* **Problem statement**
In which lines of the data does the string "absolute" appear? Copy every one.

· · · · ·

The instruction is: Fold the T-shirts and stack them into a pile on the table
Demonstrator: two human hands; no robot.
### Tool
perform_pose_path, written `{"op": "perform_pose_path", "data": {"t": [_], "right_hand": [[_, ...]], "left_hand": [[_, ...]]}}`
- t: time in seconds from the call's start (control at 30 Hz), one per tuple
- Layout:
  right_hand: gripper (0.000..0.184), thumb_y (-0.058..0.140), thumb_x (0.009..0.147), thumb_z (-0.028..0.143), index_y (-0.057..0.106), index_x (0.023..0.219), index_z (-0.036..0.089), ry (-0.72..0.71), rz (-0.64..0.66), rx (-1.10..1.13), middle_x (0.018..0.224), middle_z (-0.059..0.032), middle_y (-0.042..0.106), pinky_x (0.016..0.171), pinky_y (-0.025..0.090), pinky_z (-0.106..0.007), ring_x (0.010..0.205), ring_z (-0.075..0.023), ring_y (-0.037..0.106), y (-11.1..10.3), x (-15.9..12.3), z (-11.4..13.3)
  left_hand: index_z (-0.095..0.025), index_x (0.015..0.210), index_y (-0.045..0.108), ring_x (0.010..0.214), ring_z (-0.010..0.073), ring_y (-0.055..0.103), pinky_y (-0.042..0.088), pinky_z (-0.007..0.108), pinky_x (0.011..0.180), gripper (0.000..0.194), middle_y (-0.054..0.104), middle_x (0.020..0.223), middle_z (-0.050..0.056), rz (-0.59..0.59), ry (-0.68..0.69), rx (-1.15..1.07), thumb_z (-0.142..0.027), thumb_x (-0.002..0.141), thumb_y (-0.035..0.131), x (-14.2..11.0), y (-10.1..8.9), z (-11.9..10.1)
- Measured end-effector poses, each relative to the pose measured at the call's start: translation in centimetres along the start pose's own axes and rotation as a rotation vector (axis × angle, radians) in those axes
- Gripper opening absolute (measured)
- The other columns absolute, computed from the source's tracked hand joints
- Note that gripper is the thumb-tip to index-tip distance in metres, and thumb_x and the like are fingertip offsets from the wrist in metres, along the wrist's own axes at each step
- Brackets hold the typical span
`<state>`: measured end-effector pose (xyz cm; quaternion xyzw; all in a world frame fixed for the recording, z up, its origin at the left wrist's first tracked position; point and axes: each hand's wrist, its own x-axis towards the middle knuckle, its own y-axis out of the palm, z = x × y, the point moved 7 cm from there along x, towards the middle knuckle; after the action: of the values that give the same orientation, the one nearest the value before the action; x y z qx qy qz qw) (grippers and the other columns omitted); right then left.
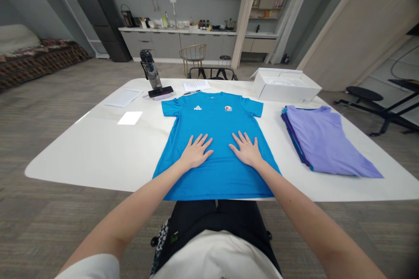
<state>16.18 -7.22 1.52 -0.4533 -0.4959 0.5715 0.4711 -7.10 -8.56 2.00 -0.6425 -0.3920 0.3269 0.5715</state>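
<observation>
A blue short-sleeved T-shirt (216, 126) lies spread front side up on the white table, its collar away from me and its hem along the near edge. Two small logos show on its chest. My left hand (196, 151) rests flat on the left half of the shirt, fingers spread. On the right half, my right hand (246, 149) lies flat too, fingers apart. Neither hand grips the cloth. To the right of the shirt is a stack of folded clothes with a lilac garment (324, 139) on top and darker blue ones beneath.
A white open box (284, 87) stands at the back right of the table (98, 152). At the back left are a water bottle (151, 72), a phone (160, 92), papers (123, 98) and a pen (191, 92). Chairs stand beyond the far edge.
</observation>
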Motion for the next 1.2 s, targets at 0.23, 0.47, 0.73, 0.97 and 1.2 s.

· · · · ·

* **Solution for this problem**
- Gripper opening absolute (measured)
- The other columns absolute, computed from the source's tracked hand joints

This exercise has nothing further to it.